● **DATA SHOWN**:
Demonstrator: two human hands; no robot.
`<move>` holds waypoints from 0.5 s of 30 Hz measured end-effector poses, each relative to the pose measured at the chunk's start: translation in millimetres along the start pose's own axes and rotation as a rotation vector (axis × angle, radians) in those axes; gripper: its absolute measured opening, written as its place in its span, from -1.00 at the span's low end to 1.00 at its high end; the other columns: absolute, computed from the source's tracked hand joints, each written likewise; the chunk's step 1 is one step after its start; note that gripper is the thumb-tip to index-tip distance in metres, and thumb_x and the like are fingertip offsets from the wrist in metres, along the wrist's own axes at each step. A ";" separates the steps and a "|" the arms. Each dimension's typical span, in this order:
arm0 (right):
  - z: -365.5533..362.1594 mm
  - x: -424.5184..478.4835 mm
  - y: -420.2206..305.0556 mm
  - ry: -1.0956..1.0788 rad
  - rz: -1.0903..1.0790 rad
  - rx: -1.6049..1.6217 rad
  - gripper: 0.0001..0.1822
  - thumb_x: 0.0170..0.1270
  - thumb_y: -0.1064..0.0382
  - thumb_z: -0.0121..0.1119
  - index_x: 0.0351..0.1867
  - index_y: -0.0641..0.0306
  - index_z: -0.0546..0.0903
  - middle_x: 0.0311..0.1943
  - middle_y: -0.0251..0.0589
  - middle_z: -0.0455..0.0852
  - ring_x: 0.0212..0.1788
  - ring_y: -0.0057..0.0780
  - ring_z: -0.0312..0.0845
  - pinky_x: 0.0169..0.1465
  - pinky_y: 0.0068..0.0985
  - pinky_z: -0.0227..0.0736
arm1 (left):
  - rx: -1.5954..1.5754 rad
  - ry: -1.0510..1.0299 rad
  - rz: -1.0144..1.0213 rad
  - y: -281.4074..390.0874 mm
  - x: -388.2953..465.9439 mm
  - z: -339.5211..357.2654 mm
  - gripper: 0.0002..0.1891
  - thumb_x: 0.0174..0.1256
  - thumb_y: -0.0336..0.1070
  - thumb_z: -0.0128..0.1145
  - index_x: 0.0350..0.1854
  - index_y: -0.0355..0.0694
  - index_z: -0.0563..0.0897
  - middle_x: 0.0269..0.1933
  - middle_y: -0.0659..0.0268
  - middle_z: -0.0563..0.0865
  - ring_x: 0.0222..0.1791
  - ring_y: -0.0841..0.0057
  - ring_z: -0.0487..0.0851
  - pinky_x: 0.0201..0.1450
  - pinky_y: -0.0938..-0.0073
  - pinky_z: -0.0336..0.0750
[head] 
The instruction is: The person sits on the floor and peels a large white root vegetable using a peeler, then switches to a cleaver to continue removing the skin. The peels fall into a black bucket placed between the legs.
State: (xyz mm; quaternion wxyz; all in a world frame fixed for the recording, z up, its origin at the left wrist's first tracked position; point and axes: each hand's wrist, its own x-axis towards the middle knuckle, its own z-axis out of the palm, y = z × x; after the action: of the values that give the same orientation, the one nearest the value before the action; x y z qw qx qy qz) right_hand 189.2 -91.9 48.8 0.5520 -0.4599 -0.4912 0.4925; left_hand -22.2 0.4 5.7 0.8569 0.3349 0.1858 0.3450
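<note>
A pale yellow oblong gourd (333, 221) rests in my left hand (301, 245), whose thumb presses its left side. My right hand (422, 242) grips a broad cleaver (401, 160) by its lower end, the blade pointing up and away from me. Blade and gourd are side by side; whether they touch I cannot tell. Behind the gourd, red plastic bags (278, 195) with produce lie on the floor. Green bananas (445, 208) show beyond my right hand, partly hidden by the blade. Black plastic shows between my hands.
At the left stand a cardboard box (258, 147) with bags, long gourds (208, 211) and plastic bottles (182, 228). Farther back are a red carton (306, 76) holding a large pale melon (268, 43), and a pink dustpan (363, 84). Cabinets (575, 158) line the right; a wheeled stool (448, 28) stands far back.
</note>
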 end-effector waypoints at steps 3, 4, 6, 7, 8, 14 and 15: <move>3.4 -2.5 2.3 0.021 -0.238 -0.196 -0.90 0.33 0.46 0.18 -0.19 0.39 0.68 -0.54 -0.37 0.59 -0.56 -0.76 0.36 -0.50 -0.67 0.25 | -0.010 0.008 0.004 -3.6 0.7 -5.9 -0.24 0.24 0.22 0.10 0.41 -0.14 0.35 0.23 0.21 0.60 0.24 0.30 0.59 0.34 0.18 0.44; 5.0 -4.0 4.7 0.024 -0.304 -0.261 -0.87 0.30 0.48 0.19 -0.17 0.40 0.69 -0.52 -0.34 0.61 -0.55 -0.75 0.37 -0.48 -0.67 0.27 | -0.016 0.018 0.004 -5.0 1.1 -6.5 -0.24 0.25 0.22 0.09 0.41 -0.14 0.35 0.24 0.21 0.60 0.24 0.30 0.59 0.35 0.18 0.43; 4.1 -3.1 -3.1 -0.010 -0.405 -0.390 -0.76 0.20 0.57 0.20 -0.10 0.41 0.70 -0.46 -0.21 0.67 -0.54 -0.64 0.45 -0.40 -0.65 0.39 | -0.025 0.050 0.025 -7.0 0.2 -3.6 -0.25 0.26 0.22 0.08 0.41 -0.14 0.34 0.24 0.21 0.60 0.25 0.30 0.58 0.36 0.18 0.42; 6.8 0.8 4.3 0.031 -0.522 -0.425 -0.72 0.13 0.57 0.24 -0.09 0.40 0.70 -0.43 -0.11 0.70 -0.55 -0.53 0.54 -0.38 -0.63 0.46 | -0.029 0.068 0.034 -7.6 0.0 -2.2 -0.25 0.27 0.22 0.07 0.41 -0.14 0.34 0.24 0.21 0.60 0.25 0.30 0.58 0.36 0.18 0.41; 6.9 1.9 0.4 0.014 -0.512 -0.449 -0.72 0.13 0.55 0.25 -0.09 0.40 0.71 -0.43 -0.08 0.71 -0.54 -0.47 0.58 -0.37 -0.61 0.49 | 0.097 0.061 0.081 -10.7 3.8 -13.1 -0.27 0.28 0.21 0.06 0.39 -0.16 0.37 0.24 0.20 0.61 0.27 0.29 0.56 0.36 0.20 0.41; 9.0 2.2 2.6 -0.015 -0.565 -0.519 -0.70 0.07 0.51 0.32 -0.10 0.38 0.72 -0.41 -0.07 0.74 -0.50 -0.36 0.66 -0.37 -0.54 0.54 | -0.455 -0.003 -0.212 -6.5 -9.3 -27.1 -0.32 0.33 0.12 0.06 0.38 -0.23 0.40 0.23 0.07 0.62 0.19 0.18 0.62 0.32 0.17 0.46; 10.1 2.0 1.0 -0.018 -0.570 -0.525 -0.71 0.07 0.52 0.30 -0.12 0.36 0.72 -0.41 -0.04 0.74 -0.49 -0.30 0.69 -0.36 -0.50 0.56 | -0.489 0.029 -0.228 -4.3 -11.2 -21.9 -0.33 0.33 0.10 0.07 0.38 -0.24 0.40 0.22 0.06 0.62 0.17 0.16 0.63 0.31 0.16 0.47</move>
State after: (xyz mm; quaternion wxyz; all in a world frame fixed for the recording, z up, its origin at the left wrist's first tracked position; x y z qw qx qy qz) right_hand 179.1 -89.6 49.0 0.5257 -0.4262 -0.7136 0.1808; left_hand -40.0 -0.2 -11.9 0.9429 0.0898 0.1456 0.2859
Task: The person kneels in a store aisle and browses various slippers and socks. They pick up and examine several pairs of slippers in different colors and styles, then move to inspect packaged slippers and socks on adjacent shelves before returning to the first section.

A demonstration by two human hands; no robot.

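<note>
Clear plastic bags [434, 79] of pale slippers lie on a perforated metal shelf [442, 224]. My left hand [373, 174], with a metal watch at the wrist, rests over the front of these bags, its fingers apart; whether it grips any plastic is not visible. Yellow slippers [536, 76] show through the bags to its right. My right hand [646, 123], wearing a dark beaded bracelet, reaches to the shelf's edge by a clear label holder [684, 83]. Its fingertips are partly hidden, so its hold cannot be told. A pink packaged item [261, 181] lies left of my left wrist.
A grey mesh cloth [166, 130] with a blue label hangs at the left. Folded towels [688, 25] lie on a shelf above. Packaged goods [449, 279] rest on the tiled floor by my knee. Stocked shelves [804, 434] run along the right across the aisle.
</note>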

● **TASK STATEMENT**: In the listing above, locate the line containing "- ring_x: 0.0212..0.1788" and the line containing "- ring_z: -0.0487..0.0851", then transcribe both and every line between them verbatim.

● **EXERCISE RESPONSE**:
  - ring_x: 0.0212..0.1788
  - ring_y: -0.0057..0.0780
  - ring_z: -0.0312..0.0845
  - pinky_x: 0.0169..0.1465
  - pinky_y: 0.0068..0.0985
  - pinky_z: -0.0227..0.0736
arm1 (left):
  - rx: -1.5954..1.5754 rad
  - ry: -1.0510..1.0299 rad
  - rz: -1.0144..1.0213 rad
  - y: -281.4074..390.0874 mm
  - x: -388.2953..465.9439 mm
  - z: -339.5211..357.2654 mm
  - gripper: 0.0002..0.1891
  - thumb_x: 0.0174..0.1256
  - thumb_y: -0.0336..0.1070
  - thumb_z: -0.0128..0.1145
  - index_x: 0.0350..0.1854
  - index_y: -0.0355..0.0694
  - index_z: -0.0563..0.0897
  - middle_x: 0.0269..0.1933
  - middle_y: -0.0659..0.0268
  - middle_z: -0.0563..0.0865
  - ring_x: 0.0222..0.1791
  - ring_y: -0.0841..0.0057
  - ring_z: -0.0487..0.0851

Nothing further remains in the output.